Your objective
All lines from the one containing "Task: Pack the" to the end of the data below are to be returned exactly, both ends included, with nothing added.

Data provided
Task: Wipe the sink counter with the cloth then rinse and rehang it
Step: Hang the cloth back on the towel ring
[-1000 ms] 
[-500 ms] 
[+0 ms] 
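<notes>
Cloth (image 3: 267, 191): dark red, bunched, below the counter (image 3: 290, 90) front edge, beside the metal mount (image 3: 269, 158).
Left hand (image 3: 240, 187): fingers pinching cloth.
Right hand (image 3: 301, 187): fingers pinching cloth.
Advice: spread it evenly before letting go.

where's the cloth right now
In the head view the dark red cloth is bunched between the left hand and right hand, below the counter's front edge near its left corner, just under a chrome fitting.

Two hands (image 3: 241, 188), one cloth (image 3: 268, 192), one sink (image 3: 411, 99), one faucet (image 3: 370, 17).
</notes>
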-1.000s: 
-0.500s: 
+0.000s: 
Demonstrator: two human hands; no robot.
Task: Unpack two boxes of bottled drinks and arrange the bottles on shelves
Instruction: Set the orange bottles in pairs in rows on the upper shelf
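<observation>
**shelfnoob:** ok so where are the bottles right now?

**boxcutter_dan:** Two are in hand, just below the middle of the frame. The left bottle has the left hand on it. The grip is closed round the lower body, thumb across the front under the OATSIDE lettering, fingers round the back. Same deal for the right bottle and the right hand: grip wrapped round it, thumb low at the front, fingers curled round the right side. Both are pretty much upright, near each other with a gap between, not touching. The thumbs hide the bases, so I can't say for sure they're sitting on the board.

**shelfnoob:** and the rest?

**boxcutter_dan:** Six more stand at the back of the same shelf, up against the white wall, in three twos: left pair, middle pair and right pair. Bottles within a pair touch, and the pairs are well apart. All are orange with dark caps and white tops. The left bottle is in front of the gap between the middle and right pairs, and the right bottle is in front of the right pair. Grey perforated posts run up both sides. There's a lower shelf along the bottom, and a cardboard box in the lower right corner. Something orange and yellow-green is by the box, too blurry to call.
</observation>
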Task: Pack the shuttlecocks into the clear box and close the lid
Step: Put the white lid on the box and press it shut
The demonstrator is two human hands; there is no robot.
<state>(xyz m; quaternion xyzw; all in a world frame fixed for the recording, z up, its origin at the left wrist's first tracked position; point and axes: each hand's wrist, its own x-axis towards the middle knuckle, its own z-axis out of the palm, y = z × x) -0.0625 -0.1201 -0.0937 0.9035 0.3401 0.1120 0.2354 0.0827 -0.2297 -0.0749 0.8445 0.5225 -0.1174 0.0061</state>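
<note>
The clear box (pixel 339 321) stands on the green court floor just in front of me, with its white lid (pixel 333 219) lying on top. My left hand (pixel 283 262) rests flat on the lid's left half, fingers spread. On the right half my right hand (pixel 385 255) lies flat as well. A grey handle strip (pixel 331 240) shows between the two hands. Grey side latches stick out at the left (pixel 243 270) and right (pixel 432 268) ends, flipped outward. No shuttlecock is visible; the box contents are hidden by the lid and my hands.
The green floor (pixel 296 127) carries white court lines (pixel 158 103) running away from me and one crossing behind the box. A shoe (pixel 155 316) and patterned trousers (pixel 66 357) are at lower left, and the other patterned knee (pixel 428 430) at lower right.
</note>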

Written reply
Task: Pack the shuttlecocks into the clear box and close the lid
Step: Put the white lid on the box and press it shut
The demonstrator is two human hands; there is no robot.
<state>(xyz m; quaternion xyzw; all in a world frame fixed for the recording, z up, its origin at the left wrist's first tracked position; point and axes: each hand's wrist, its own x-axis towards the middle knuckle, its own z-axis out of the palm, y = z × x) -0.0625 -0.1201 -0.0937 0.9035 0.3401 0.1120 0.2354 0.0827 -0.2297 -0.0749 0.8445 0.5225 -0.1174 0.0061</state>
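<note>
The clear box (pixel 339 321) stands on the green court floor just in front of me, with its white lid (pixel 333 219) lying on top. My left hand (pixel 283 262) rests flat on the lid's left half, fingers spread. On the right half my right hand (pixel 385 255) lies flat as well. A grey handle strip (pixel 331 240) shows between the two hands. Grey side latches stick out at the left (pixel 243 270) and right (pixel 432 268) ends, flipped outward. No shuttlecock is visible; the box contents are hidden by the lid and my hands.
The green floor (pixel 296 127) carries white court lines (pixel 158 103) running away from me and one crossing behind the box. A shoe (pixel 155 316) and patterned trousers (pixel 66 357) are at lower left, and the other patterned knee (pixel 428 430) at lower right.
</note>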

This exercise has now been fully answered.